By the end, I had only about 14 bars of soap left, and those were the non-pony specific ones (I make soaps themed after this awesome show here).

My beer soap ran out fast, as did my lavender blend. My cupcake bath bombs were a huge hit, as were my 'food smells'.

I even got to give one to a voice actress for the show. She plays both Princess Celestia and Cheerilee. She was very nice and seemed happy that she wasn't being fangirled over, and I got to give her some Cheerilee soap as a sort of 'thank you' for working on the show.

*squee*

Ahem.

Consensus is that I'm totally doing this again sometime.


----------



## Franksllbc (Aug 6, 2013)

Super cute! and Congratulations!  I am a new soaper and its very encouraging to see your success!  YAY!


----------



## eyebright (Aug 6, 2013)

Congrats on your successful show.


----------



## OliveOil2 (Aug 6, 2013)

Wow! Congratulation!!! Now you get to make more soap, I make cupcake soaps that look like your bath bombs, and they are always a conversation starter. I have made a bunch of Beer soap, so hope it is popular her. My guy testers loved it, but I am a little worried since the essential oils are not strong and it has a specific smell hard to describe.


----------



## savonierre (Aug 6, 2013)

Congratulations on a fabulous show.


----------



## Sapwn (Aug 6, 2013)

Congratulations and thanks for sharing!


----------



## squigglz (Aug 6, 2013)

Thanks, everyone! I had a wonderful time. Now to reinvest that money back into my business!


----------



## shunt2011 (Aug 6, 2013)

Congratulations!!!  The first show is always the most nerve wracking....now the rest will be easier.  Have fun rebuilding your stock!


----------



## CaraCara (Aug 6, 2013)

I think that's wonderful! I'm glad you had a great first experience.


----------



## MooreThanBags (Aug 6, 2013)

Congratulations on a great show.


----------



## Ancel (Aug 6, 2013)

Great to hear! Wondering where you've been all this time, and now we know


----------



## squigglz (Aug 16, 2013)

Sorry to bump my own thread, but I recently got a video of an interview I did during the convention ^^
[ame]http://www.youtube.com/watch?v=tMr9EqBJVnQ[/ame]


----------



## Stakie (Aug 17, 2013)

Oh my goodnesss, I totally missed it. You are the woman I met at BronyCon. Your soap is/was amazing. Met you on the last day. Glad you did so well!


----------



## Mandarin (Aug 17, 2013)

It is so great that the show was such a wonderful success for you!


----------



## squigglz (Aug 17, 2013)

Stakie said:


> Oh my goodnesss, I totally missed it. You are the woman I met at BronyCon. Your soap is/was amazing. Met you on the last day. Glad you did so well!
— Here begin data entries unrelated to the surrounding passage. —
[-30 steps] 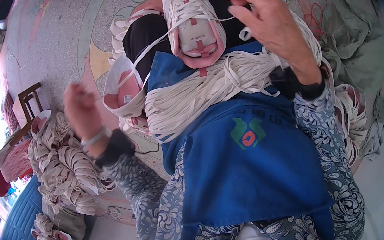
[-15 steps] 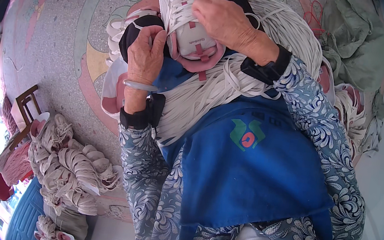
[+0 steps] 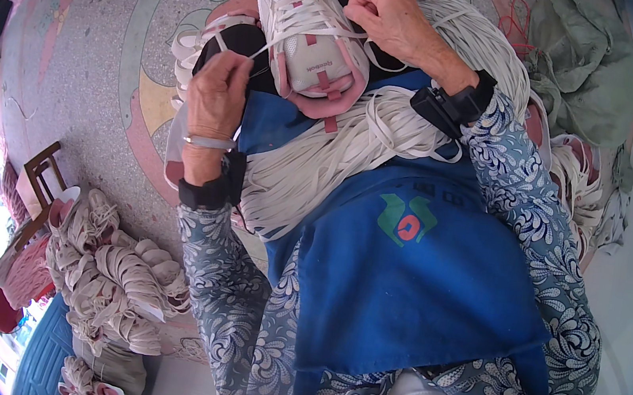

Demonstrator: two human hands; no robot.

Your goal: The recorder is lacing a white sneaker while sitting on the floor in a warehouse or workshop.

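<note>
A white and grey sneaker [image 3: 315,57] with pink trim and a pink heel lining sits with its toe away from me on the dark cloth over my lap. White laces [image 3: 308,20] criss-cross its front. Left of the shoe, my left hand [image 3: 218,93] is closed in a pinch on a shoelace, which runs taut to the eyelets. My right hand [image 3: 395,28] is just right of the shoe, its fingers curled together; what they hold, if anything, is hidden. A loose lace end hangs below that hand. Across my lap lies a thick bundle of white laces [image 3: 330,155].
Several laced shoes [image 3: 119,267] are piled at the left, near a wooden chair [image 3: 44,170] and a blue plastic surface [image 3: 44,353]. More shoes [image 3: 575,176] lie at the right, beside a grey-green cloth [image 3: 581,72]. My blue apron [image 3: 416,290] covers my front.
My right hand has drawn off the laces to the right. My left hand has moved left and slightly down, pulling a lace out straight. The shoe has shifted slightly.
</note>
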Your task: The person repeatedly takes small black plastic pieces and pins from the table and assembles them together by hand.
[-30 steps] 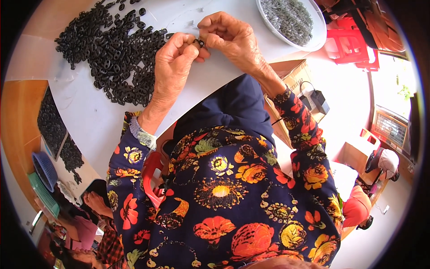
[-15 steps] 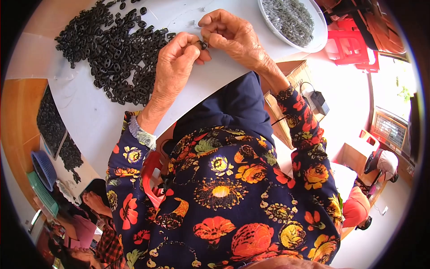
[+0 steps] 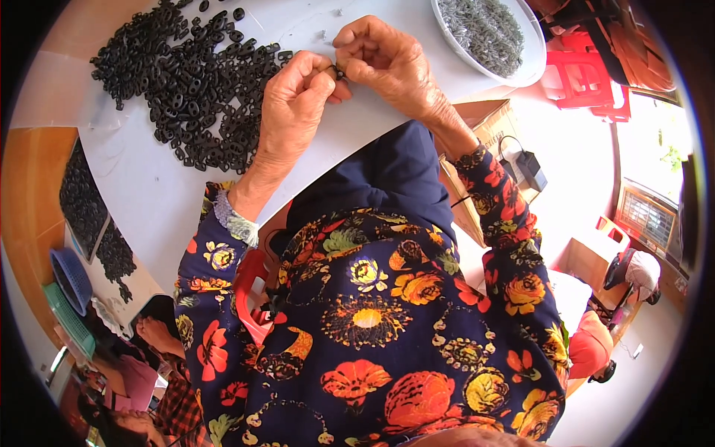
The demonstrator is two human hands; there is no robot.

You did? That's awesome! I'm afraid most of the faces are a blur, but I'm sure you were completely awesome xD


----------



## Stakie (Aug 17, 2013)

squigglz said:


> You did? That's awesome! I'm afraid most of the faces are a blur, but I'm sure you were completely awesome xD


 Haha, at least someone thinks so.


----------



## ocean_soul (Aug 17, 2013)

Eeeks, how exciting!  I'm happy to hear that it was such a success for you!  I'm getting uber excited for my first fair but it's not until November.  

Also, I want to eat your chocolate coffee soap.  XD


----------